Vergebung mit offenen Augen
In meinem Dienst als Missionar habe ich über die Jahre immer wieder Anlass gehabt, anderen zu vergeben. Diese Vergebung musste ich manchmal gerade Leuten gewähren, mit denen ich auf dem Missionsfeld zu tun hatte und deren Handlungen mich nicht nur schmerzten, frustrierten oder schockierten, sondern gerade auch das behindert haben, wozu ich mich als Missionar berufen fühlte.
In solchen Situationen war und bin ich vor wichtige Fragen gestellt: Worum geht es letztendlich in meinem Dienst, um mich oder um Jesus? Warum muss mich eigentlich diese oder jene Handlung schmerzen oder frustrieren? Und warum sollte ich so schockiert sein?
Nachfolge war und bleibt schwer
Als Bibelwissenschaftler müsste ich doch wissen, dass der Weg der Nachfolge schon immer schwer war und immer schwer bleibt. Ich denke an die vielen Enttäuschungen des Paulus, an die Frustration und Mühe von Esra und Nehemia.

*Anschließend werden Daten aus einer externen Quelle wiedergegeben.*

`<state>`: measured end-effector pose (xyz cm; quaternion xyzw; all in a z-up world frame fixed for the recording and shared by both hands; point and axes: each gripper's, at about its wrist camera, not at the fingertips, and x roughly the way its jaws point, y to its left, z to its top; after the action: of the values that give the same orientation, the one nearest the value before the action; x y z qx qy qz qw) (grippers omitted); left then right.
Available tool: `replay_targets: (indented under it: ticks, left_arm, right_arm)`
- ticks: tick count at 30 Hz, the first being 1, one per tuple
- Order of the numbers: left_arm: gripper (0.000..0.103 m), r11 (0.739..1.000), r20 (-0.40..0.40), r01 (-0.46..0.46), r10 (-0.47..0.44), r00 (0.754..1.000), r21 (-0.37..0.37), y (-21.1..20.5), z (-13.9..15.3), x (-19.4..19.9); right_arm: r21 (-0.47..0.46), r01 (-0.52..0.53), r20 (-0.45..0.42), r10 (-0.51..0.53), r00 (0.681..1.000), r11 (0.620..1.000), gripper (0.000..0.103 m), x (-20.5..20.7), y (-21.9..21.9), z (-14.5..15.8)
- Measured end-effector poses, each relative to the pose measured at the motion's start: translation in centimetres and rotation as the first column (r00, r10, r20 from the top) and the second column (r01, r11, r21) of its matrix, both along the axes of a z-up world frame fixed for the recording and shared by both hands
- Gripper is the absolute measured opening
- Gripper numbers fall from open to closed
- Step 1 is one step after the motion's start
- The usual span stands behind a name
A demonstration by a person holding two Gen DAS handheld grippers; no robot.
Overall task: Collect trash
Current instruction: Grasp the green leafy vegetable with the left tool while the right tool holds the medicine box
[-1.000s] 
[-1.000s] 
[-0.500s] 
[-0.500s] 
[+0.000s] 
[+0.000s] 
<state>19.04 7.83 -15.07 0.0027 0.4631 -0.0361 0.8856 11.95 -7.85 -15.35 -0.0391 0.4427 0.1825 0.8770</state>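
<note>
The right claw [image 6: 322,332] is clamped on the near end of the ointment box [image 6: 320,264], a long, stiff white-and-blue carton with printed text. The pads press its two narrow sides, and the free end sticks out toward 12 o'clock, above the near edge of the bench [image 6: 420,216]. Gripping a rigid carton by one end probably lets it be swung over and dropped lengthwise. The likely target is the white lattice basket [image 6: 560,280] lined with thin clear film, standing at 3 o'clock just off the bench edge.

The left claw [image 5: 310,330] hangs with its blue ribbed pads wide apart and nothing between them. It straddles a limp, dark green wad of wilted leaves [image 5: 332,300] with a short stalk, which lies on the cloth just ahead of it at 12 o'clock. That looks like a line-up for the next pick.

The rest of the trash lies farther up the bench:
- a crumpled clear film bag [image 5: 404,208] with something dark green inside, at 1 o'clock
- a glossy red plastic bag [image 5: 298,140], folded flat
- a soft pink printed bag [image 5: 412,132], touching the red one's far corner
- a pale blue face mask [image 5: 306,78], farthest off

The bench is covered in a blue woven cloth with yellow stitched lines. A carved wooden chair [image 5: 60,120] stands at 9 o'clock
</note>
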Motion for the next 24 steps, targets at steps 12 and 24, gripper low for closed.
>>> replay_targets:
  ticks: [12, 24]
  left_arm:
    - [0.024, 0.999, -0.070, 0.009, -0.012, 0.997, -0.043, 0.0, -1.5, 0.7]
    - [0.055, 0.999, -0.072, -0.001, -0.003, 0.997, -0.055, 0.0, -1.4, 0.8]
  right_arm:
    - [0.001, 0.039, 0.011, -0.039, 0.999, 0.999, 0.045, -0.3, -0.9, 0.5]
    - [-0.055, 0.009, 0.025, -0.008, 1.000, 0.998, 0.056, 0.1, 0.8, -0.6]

Vor allem dient mir Joseph als Vorbild, der allen Grund hatte, seine Brüder anzuklagen; aber am Ende hatte er begriffen, worum es in seinem Leben geht. Als sich seine
mit Schuld beladenen Brüder vor ihn niederwarfen, sagte er: „Fürchtet euch nicht! Stehe ich denn an Gottes statt? Ihr gedachtet es böse mit mir zu machen, aber Gott gedachte es gut zu machen, um zu tun, was jetzt am Tage ist, nämlich am Leben zu erhalten ein großes Volk.“ (Gen 50, 19-20)
Gott war immer bei Joseph gewesen in all den Wendungen und Verwirrungen seines Lebens; am Ende aber ging es nie um sein persönliches Geschick. Es ging um etwas viel Wichtigeres, das Joseph aber lange verborgen war: Gottes eigenen, mysteriösen Plan, Leben zu erhalten.
Gott vertrauen und handeln lassen
Wenn auch ich dies begreife und verinnerliche, werde ich frei. Ich „lasse los und lasse Gott handeln“. Ich gewinne die richtige Perspektive, nämlich: Gottes Treue in meinem Leben wahrzunehmen, auch wenn mir der große Zusammenhang verborgen bleibt. Und ich werde frei, in mir selbst ehrlich zu schauen und zu sehen, dass Dunkelheit auch in meinem Herzen lebt – und dass Gott trotzdem bereit ist, mit einem Menschen wie mir zu arbeiten.